A friend once gave me the advice to keep your accounts short with God. In other words, always be confessing sins when you realized you've sinned. It sounds funny but it's true. When I sat down and talked to him I had a lot of confessing to do because I hadn't been keeping up on it. I couldn't come before the Throne of God and ask for something if I didn't first ask for his forgiveness of my sins. I also had to reacquaint myself with who he is, his character and how much he loved me. That all seemed foreign to me even though I knew the right 'church-y' answers. It was like seeing an old friend from school. After the initial hug and "Hi, how ya' doing?" it takes time to get back the closeness of your friendship you shared years before. Things have happened over the years and if you didn't keep in contact over that time you have to start at square one.

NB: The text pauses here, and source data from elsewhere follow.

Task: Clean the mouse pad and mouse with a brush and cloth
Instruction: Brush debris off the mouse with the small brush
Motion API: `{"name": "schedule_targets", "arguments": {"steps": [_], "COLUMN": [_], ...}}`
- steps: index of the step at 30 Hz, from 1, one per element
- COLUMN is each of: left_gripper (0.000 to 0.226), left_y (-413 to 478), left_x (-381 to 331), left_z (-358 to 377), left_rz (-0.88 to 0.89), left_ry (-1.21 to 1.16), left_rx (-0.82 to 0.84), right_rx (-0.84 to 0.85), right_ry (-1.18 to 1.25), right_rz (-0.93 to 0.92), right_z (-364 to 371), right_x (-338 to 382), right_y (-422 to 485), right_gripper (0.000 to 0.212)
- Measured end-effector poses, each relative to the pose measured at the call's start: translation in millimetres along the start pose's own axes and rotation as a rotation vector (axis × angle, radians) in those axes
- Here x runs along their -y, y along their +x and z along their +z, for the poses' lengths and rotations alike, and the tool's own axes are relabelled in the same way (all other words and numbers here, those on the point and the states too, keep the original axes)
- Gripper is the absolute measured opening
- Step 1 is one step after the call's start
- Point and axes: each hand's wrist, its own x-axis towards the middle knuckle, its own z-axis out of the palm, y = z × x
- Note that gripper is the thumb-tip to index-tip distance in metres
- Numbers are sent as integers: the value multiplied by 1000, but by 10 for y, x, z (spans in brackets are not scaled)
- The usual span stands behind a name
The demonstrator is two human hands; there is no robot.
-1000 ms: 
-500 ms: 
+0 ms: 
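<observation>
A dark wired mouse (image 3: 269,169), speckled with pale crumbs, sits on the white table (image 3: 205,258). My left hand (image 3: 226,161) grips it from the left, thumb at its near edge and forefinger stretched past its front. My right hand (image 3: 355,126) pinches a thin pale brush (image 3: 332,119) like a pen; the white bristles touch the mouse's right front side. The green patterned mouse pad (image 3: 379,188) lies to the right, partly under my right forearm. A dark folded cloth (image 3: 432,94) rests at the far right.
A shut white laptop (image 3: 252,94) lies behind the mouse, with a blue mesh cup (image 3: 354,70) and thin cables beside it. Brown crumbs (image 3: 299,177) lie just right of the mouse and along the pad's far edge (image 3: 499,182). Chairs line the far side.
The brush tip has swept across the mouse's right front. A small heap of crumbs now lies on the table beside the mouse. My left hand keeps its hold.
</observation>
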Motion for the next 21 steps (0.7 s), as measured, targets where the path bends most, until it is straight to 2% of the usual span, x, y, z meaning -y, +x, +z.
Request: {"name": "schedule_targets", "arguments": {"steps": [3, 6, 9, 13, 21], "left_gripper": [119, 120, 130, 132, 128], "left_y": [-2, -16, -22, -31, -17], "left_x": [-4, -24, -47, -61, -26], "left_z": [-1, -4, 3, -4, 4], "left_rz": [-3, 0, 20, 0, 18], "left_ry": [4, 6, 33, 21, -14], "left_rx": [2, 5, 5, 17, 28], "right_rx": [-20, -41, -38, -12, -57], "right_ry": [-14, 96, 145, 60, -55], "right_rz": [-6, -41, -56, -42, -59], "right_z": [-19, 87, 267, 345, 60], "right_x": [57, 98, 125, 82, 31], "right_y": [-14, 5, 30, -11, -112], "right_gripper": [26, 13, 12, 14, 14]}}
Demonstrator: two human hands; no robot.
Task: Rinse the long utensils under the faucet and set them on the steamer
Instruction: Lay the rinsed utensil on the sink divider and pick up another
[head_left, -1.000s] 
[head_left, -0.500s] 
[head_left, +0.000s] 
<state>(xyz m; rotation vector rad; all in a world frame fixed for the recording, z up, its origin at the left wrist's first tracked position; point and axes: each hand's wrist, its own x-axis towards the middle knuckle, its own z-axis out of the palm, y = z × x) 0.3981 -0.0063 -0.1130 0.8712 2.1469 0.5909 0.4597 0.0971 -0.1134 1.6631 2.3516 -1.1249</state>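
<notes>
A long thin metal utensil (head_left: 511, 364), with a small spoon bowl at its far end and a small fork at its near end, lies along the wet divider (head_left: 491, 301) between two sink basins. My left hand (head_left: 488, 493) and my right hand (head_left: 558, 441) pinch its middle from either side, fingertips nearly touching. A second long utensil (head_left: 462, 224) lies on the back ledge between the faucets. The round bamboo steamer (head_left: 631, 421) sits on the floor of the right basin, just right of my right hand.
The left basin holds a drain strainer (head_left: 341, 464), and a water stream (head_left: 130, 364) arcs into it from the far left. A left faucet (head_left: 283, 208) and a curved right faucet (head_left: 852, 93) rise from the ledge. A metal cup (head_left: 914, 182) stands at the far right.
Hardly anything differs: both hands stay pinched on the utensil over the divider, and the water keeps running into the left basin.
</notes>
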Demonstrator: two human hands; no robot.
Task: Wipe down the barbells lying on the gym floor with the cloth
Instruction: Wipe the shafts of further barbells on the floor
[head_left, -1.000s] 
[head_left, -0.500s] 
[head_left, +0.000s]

The Lord doesn't change but we do. If too much has happened, too many bad decisions made, or too much devastation occurred than we often feel like we can't just come back to Christ. But we can. The enemy would love for us to always feel separated from Jesus, feel like we are too bad to come back to him, but those are lies. We can come back no matter how far we've run from him, whether it was purposely or unintentionally. He was behind us all the time. I believe it was C.S. Lewis who referred to God as the 'hound of Heaven'. He will come after those who are his children and when he does the best thing you can do is turn around and run back into his arms. It will take some time to get to know him again but it's possible.

I'm still struggling with writing this blog. I'm still deleting what I type and it's taken me awhile to get this written, but now the words are coming faster and I'm remembering how to do this. I can't let the difficulties and frustrations stop me from finishing what I've started. I have to keep going not only with this entry but with more to come. It might take some more time for my thoughts to flow more easily, but once I get over this little bump in the road it'll become easier to do once again. It's the same with my walk with the Lord. Now that I've been in his word for awhile it's easier to talk to him all the time and I desire to spend time with him.

I don't know what your block might be. You do though. I think the tip of how to get over writer's block can work well for a spiritual block too. Just like you start with putting one word on the page, you can also start with saying one word out loud to God like "Hi."
You just might be surprised where you'll end up.